Cython is a great language/tool for optimizing and speeding up Python code. But managing Cython projects can be a bit tedious as Cython code needs to be compiled ahead-of-time. It is possible to set up a workflow for Cython projects with Pyximport so that each Cython module can be automatically compiled before being imported. But Pyximport can be finicky. I have created a quick script that patches Cython's Pyximport for more robust auto-compilation of Cython modules (see github repository).
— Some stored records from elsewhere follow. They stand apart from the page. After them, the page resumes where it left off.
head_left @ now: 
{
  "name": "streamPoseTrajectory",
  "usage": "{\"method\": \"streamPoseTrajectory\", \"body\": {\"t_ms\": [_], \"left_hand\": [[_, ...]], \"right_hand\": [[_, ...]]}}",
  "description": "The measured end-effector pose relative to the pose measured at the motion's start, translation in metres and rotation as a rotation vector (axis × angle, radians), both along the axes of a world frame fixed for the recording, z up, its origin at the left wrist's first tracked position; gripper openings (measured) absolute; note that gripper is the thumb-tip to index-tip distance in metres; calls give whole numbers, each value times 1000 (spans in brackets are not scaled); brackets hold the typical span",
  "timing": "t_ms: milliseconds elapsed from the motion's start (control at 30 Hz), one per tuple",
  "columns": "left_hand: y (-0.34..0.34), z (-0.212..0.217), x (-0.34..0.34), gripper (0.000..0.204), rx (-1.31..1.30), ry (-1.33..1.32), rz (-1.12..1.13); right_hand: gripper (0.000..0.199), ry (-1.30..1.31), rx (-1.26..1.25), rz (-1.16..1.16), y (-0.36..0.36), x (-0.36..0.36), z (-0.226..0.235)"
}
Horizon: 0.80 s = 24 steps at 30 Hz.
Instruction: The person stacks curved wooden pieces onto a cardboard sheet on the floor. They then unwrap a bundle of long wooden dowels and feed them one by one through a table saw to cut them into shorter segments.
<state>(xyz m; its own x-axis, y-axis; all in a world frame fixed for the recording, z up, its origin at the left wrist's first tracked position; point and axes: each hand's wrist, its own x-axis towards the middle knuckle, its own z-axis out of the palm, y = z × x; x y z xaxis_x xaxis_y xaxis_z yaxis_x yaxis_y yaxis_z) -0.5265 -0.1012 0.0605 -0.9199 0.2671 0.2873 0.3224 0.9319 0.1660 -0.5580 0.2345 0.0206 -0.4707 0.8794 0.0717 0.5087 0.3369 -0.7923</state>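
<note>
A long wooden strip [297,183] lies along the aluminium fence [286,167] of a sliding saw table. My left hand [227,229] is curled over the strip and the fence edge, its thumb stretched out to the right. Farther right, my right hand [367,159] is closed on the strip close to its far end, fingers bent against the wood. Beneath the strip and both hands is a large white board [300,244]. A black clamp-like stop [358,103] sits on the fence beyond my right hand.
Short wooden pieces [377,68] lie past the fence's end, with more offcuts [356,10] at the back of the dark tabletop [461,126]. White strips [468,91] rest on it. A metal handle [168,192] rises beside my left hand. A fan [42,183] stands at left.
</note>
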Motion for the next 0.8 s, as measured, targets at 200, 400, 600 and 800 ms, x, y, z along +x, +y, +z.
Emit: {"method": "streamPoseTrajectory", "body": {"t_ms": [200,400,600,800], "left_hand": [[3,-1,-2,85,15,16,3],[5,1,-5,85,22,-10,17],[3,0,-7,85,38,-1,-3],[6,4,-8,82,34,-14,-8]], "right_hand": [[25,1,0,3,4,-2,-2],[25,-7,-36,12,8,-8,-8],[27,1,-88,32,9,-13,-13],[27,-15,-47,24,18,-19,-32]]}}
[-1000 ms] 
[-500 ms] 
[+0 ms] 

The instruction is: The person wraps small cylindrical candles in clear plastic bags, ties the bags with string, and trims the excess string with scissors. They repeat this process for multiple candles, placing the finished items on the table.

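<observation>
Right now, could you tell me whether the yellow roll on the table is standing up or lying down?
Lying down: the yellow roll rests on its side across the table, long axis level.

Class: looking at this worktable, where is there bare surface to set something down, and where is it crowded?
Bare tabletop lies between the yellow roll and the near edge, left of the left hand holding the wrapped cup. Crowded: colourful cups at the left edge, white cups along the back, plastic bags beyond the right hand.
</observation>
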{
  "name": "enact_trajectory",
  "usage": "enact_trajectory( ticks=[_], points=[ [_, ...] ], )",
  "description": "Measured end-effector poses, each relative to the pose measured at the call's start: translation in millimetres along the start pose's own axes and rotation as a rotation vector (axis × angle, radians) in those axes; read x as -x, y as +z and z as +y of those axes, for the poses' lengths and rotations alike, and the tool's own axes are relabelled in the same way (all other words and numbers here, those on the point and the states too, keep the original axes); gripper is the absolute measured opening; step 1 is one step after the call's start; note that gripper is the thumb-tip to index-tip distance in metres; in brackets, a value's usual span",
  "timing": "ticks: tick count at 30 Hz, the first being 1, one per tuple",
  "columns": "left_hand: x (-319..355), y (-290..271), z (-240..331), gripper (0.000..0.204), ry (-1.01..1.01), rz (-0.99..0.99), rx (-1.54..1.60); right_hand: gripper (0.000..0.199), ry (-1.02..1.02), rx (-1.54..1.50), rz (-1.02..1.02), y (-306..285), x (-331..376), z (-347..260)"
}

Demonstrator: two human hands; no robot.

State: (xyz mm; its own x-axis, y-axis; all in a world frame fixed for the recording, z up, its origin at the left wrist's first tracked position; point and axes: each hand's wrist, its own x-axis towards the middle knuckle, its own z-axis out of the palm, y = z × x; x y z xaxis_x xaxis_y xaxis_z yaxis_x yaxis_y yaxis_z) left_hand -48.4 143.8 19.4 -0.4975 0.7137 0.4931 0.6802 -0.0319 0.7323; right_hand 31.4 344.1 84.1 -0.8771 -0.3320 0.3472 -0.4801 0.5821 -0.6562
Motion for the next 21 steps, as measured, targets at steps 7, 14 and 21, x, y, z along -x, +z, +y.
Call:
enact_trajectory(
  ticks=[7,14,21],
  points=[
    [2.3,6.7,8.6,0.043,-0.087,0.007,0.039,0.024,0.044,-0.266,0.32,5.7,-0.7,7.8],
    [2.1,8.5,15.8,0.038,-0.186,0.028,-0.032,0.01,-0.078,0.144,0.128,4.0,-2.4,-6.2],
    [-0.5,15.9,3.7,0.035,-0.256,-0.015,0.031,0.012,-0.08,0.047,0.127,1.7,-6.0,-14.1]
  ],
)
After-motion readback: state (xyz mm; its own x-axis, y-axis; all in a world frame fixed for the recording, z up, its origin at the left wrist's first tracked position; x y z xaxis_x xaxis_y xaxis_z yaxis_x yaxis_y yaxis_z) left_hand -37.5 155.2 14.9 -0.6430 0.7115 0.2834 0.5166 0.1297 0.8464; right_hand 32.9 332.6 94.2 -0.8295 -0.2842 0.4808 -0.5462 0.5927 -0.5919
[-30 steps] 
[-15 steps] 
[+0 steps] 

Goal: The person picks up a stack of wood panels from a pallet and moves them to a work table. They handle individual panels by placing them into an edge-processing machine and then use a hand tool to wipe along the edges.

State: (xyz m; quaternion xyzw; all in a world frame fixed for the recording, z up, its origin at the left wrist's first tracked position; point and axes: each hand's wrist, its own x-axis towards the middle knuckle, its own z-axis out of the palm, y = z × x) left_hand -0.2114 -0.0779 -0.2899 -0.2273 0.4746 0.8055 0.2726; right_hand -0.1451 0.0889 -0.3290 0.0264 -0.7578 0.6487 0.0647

Cython is a language that extends Python for the creation of compiled and optimized Python extension modules. In many circumstances, Cython can make previously Python code run almost as fast a C. Cython users can achieve this by adding variable type information, and compiling ahead-of-time. Additionally, adding variable type information is optional, so optimizations can be done incrementally (and as needed) on previously Python code, rather than having to rewrite some Python code entirely in a new language like C++.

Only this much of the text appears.